Then, oil refineries must face the potential impact of demand variations for final
product specifications, volumes requested and prices or even be able to explore
immediate market opportunities {Joly, Moro, et al. 2002}.
Furthermore, the most successful refineries are those which closely monitor their
performance, adjust properly their operations and identify the main weakness for
promptly correcting them {Zhang 2000}. There are many decisions involved to
achieve the optimal operation of an oil refinery. From the managerial level, managers
need to decide which crude oils to purchase, which oil blended compositions to
process, which products to produce, which operating rules to follow, which catalyst to
use, which operating mode to use for each process and so on. And from the process
level, operators have to determine and control the detailed operation conditions for
each equipment and subsystem in the plant. Finally, all decisions should interact the
best among each other {Zhang & Zhu 2000}.

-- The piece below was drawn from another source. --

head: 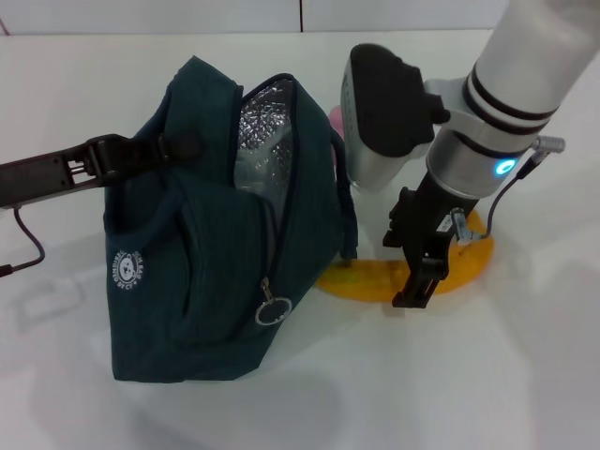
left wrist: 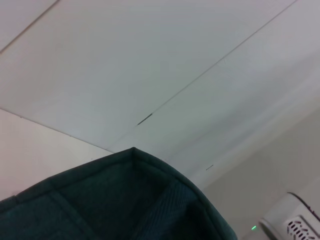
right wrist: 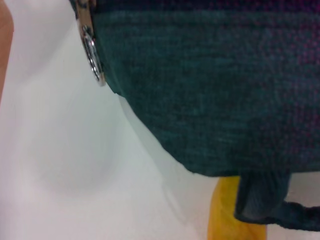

Nevertheless, an operation cycle (See Fig. 1.1), has been proposed by {Pelham &
Pharris 1996} for oil refineries to help to integrate the main functions and achieve
profitable manufacturing by producing quality products under a safe operating
margin. The cycle starts with central planning to determine long term and mid-term
operations. Then, scheduling deals with the short term day-to-day operations.
Advanced control and on line optimisation should translate the goals set by planningand scheduling to real time process targets, which should be executed by regulatory
control. Monitoring and analysing the results will provide feedbacks to the initial
decision-making procedure. The cycles should be completed with overall refinery
optimisation. The main task consists of finding the best combination of those
decisions to maximise the overall profit. Since overall refinery optimisation almost
covers all the aspects relating to the profit making refinery operations, this is still
considered one of the most difficult and challenging optimisation tasks.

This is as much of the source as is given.